Hoje despojada do internacional,
restou esta pia de cozinha,
o ferro de engomar,
as fraldas de cocô,
a parca renda familiar.
Restou esta “menor”,
o nome encoberto com uma tarjeta,
estuprada,
abortada,
móvel da ira episcopal.
Hoje despojada da saúde pública,
restou este HPV,
os cânceres do teu ser no mundo,
omisso,
falho e mercantil como um plano de saúde,
um escárnio do poder municipal.
Hoje, mulheres,
ontem o mundo te adoçou em chocolate
flores vivas em tuas mãos,
como antes o povo Sêneca,
aprisionava-te e mimava,
até o dia do sacrifício ritual.
Restou a gravidez precoce,
a agressividade masculina,
a dupla jornada de trabalho,
a ditadura da eterna beleza,
a vida, deste modo vivida,
como apontamentos dos céus.
Sabemos, todos sabem,
da regra geral da pobreza popular,
das balas que matam os jovens rapazes,
do sofrimento do transporte coletivo,
das falhas da política educacional,
mas não é possível adoçar,
o mundo das mulheres,
sem antes a consciência que reflete,
tudo que um dia promete,
mas que anoitece para outro amanhecer.
Um comentário:
Não já foi dito que os telhados dos barracos dos cortiços são fatos estéticos?
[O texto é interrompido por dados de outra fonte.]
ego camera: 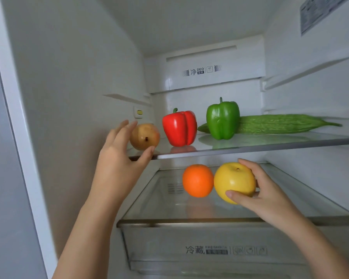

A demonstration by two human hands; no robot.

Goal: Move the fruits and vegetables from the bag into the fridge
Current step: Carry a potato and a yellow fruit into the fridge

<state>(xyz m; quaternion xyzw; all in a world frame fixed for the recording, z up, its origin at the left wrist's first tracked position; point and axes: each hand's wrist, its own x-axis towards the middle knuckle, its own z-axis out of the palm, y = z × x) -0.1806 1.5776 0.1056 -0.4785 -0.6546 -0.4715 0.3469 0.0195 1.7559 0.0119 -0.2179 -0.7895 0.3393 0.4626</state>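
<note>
On the fridge's upper glass shelf [270, 147] lies a brown pear [146, 136] at the left end. My left hand [121, 156] is around it, fingers behind and thumb in front, loosely spread. Beside the pear stand a red bell pepper [179, 128] and a green bell pepper [223, 118], with a long bitter gourd [286, 123] lying behind to the right. On the lower glass shelf [189, 220] an orange [197, 180] sits touching a yellow apple [233, 181]. My right hand [264, 192] grips that apple with thumb and fingers. The bag is out of view.
A clear crisper drawer [220, 250] with printed labels sits under the lower shelf. The fridge's white side walls [73, 97] close in on both sides, and the door frame [14, 137] runs down the left. A deodoriser panel [204, 71] is at the back.
</note>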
Drummond não disse que os homens eram a sua matéria?
Eis a prova de que é possível a poesia sobrea a realidade. A poesia está ali, no saco de contradições, aguardando o olhar atento de um poeta, como as imagens nas cidades esperam incansavelmente a presença de um fotógrafo. Felizmente eles aparecem e escrevem com luz e com palavras.